▸ Source data:
______

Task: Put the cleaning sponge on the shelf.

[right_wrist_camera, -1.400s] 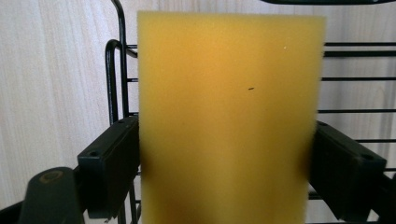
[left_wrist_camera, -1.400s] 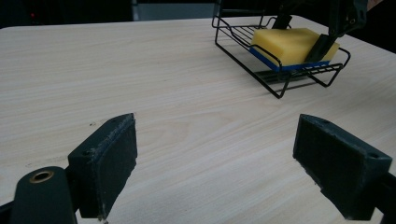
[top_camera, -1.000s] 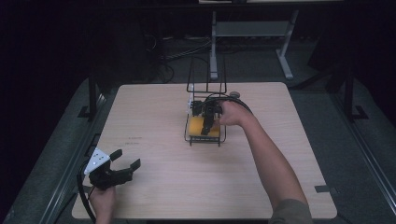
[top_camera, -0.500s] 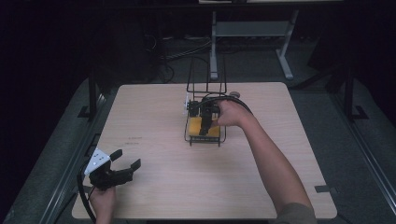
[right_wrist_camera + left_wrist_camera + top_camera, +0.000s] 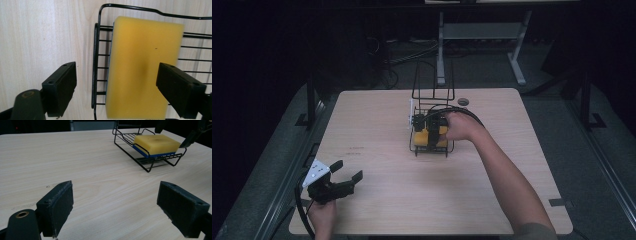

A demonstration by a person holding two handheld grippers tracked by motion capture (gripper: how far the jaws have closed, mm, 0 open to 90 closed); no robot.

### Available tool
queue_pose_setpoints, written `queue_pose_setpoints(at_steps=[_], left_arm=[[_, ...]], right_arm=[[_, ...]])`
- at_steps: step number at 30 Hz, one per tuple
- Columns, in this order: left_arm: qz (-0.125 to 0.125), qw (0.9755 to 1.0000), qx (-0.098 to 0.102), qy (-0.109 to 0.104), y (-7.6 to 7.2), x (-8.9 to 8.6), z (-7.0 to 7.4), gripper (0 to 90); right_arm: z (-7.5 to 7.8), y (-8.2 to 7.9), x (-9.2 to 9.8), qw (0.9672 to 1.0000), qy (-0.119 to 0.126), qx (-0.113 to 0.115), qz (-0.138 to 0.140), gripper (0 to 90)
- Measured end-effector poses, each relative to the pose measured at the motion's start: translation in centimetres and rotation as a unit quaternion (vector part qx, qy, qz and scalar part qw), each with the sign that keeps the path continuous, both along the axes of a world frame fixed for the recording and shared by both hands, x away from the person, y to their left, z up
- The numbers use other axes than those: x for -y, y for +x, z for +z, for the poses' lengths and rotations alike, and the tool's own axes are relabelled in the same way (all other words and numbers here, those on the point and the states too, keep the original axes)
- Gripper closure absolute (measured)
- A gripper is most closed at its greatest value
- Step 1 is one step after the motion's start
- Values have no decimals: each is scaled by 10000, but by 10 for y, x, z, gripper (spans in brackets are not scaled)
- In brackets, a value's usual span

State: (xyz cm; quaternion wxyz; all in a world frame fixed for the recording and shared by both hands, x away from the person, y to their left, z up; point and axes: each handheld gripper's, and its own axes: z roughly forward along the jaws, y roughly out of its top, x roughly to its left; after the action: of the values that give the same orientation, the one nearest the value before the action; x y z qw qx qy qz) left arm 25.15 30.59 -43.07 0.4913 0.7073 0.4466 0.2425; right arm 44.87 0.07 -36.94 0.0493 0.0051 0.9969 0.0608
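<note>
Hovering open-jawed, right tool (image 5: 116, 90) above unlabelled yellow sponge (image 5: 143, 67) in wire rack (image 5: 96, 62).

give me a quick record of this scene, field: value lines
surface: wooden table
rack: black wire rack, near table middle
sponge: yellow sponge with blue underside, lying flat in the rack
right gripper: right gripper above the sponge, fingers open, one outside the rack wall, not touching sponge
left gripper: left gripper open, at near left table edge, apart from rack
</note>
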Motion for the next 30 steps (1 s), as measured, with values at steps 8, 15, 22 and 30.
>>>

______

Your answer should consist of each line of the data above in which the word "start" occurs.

- Measured end-effector poses, each relative to the pose measured at the motion's start: translation in centimetres and rotation as a unit quaternion (vector part qx, qy, qz and scalar part qw), each with the sign that keeps the path continuous, both along the axes of a world frame fixed for the recording and shared by both hands, x away from the person, y to their left, z up
- Step 1 is one step after the motion's start

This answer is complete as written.